> **Saved data entries**:
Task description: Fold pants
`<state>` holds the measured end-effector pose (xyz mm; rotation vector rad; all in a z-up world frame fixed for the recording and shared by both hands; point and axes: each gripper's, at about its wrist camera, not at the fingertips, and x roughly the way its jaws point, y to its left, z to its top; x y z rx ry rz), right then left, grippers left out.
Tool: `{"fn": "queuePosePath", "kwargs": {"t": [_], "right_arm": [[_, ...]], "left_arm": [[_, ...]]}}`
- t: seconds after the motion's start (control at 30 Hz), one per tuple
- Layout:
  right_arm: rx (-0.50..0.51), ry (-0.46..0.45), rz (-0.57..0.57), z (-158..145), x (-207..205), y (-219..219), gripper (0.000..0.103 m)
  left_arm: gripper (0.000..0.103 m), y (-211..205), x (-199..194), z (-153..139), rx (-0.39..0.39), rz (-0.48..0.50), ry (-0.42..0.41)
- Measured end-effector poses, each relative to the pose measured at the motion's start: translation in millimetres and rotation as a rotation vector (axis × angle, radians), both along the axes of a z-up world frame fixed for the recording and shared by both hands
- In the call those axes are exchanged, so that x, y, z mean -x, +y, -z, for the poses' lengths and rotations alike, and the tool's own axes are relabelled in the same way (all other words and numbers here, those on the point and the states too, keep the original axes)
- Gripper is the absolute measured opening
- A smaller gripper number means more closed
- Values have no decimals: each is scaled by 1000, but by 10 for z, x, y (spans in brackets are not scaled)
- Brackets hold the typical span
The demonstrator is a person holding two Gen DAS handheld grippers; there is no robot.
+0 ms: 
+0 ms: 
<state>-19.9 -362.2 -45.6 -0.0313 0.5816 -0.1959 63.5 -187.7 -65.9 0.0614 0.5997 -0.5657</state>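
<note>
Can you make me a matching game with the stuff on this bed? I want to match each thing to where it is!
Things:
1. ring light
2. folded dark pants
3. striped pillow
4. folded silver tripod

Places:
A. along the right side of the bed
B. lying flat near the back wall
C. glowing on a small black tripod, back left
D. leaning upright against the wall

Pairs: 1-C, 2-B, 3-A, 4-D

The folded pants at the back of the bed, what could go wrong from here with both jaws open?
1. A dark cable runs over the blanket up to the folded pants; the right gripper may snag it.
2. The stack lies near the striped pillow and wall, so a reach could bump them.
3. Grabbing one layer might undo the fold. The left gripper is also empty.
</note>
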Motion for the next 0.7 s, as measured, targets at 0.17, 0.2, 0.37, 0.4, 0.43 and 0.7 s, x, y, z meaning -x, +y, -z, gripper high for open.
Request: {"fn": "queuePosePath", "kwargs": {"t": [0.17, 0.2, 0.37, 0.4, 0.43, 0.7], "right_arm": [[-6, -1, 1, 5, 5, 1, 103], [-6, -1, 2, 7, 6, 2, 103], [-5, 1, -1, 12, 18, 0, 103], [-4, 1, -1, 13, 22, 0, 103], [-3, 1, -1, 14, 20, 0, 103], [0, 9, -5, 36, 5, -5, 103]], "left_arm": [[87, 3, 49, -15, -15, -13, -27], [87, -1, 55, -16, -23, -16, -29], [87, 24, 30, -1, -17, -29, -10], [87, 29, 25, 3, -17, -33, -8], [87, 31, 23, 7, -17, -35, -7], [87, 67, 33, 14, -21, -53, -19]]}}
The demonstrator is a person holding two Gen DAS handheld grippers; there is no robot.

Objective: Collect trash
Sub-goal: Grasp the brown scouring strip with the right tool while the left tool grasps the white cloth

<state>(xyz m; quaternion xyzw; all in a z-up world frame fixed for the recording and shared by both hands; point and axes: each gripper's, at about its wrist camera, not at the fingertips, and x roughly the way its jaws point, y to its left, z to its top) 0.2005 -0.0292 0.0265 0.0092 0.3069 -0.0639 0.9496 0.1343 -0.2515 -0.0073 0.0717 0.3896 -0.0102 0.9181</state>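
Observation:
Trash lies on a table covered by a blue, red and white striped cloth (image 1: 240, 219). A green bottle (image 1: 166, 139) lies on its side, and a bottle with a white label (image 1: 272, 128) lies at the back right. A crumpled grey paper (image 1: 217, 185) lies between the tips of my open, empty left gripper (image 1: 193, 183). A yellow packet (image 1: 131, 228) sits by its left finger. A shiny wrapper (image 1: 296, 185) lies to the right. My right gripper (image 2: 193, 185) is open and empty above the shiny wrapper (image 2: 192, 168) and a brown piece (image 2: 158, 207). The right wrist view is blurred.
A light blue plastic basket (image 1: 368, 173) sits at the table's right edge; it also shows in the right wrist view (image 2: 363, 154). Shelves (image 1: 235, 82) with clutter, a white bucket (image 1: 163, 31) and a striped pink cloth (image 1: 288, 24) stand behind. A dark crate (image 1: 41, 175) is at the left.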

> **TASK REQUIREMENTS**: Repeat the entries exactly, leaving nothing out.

> **RESPONSE TO THIS EXERCISE**:
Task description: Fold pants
`<state>` holds the measured end-effector pose (xyz mm; rotation vector rad; all in a z-up world frame fixed for the recording and shared by both hands; point and axes: each gripper's, at about its wrist camera, not at the fingertips, and x roughly the way its jaws point, y to its left, z to its top; x y z rx ry rz), right then left, grippers left out.
Tool: `{"fn": "queuePosePath", "kwargs": {"t": [_], "right_arm": [[_, ...]], "left_arm": [[_, ...]]}}`
- t: seconds after the motion's start (control at 30 Hz), one per tuple
- Layout:
  right_arm: rx (-0.50..0.51), ry (-0.46..0.45), rz (-0.57..0.57), z (-158..145), x (-207..205), y (-219..219), gripper (0.000..0.103 m)
  left_arm: gripper (0.000..0.103 m), y (-211..205), x (-199..194), z (-153..139), rx (-0.39..0.39), rz (-0.48..0.50), ry (-0.42..0.41)
- Measured end-effector poses, each relative to the pose measured at the motion's start: translation in millimetres and rotation as a rotation vector (axis × angle, radians), both along the axes of a z-up world frame fixed for the recording and shared by both hands
- In the call those axes are exchanged, so that x, y, z mean -x, +y, -z, for the poses' lengths and rotations alike, and the tool's own axes are relabelled in the same way (all other words and numbers here, those on the point and the states too, keep the original axes)
- Gripper is the absolute measured opening
- A smaller gripper number means more closed
- Values have no decimals: each is scaled by 1000, but by 10 for z, x, y (spans in brackets are not scaled)
- Brackets hold the typical span
The demonstrator is a person holding two Gen DAS handheld grippers; there is no robot.
+0 ms: 
+0 ms: 
<state>-19.9 -362.2 -45.6 -0.0313 0.5816 -0.1959 63.5 -187.7 -65.9 0.0614 0.5997 -0.5657</state>
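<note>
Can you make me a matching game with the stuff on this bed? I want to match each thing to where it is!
Things:
1. ring light
2. folded dark pants
3. striped pillow
4. folded silver tripod

Places:
A. along the right side of the bed
B. lying flat near the back wall
C. glowing on a small black tripod, back left
D. leaning upright against the wall

Pairs: 1-C, 2-B, 3-A, 4-D

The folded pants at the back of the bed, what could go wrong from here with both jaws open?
1. A dark cable runs over the blanket up to the folded pants; the right gripper may snag it.
2. The stack lies near the striped pillow and wall, so a reach could bump them.
3. Grabbing one layer might undo the fold. The left gripper is also empty.
</note>
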Motion for the next 0.7 s, as measured, targets at 0.17, 0.2, 0.37, 0.4, 0.43 and 0.7 s, x, y, z meaning -x, +y, -z, gripper high for open.
Request: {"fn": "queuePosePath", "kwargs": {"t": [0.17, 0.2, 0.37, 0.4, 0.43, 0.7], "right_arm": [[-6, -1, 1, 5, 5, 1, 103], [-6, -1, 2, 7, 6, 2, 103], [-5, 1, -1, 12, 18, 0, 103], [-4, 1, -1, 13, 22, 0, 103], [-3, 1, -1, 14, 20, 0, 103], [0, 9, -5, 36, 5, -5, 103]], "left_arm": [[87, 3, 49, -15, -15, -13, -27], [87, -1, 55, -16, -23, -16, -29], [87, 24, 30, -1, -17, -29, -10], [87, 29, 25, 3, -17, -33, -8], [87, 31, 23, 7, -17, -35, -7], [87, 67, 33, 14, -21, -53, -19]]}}
The demonstrator is a person holding two Gen DAS handheld grippers; there is no robot.

Objective: Collect trash
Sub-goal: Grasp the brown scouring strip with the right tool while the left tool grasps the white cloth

<state>(xyz m; quaternion xyzw; all in a z-up world frame fixed for the recording and shared by both hands; point and axes: each gripper's, at about its wrist camera, not at the fingertips, and x roughly the way its jaws point, y to its left, z to its top) 0.2005 -0.0292 0.0265 0.0092 0.3069 -0.0639 0.9496 0.1343 -0.2515 -0.0073 0.0717 0.3896 -0.0102 0.9181</state>
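Observation:
Trash lies on a table covered by a blue, red and white striped cloth (image 1: 240, 219). A green bottle (image 1: 166, 139) lies on its side, and a bottle with a white label (image 1: 272, 128) lies at the back right. A crumpled grey paper (image 1: 217, 185) lies between the tips of my open, empty left gripper (image 1: 193, 183). A yellow packet (image 1: 131, 228) sits by its left finger. A shiny wrapper (image 1: 296, 185) lies to the right. My right gripper (image 2: 193, 185) is open and empty above the shiny wrapper (image 2: 192, 168) and a brown piece (image 2: 158, 207). The right wrist view is blurred.
A light blue plastic basket (image 1: 368, 173) sits at the table's right edge; it also shows in the right wrist view (image 2: 363, 154). Shelves (image 1: 235, 82) with clutter, a white bucket (image 1: 163, 31) and a striped pink cloth (image 1: 288, 24) stand behind. A dark crate (image 1: 41, 175) is at the left.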

This brings the exercise to completion.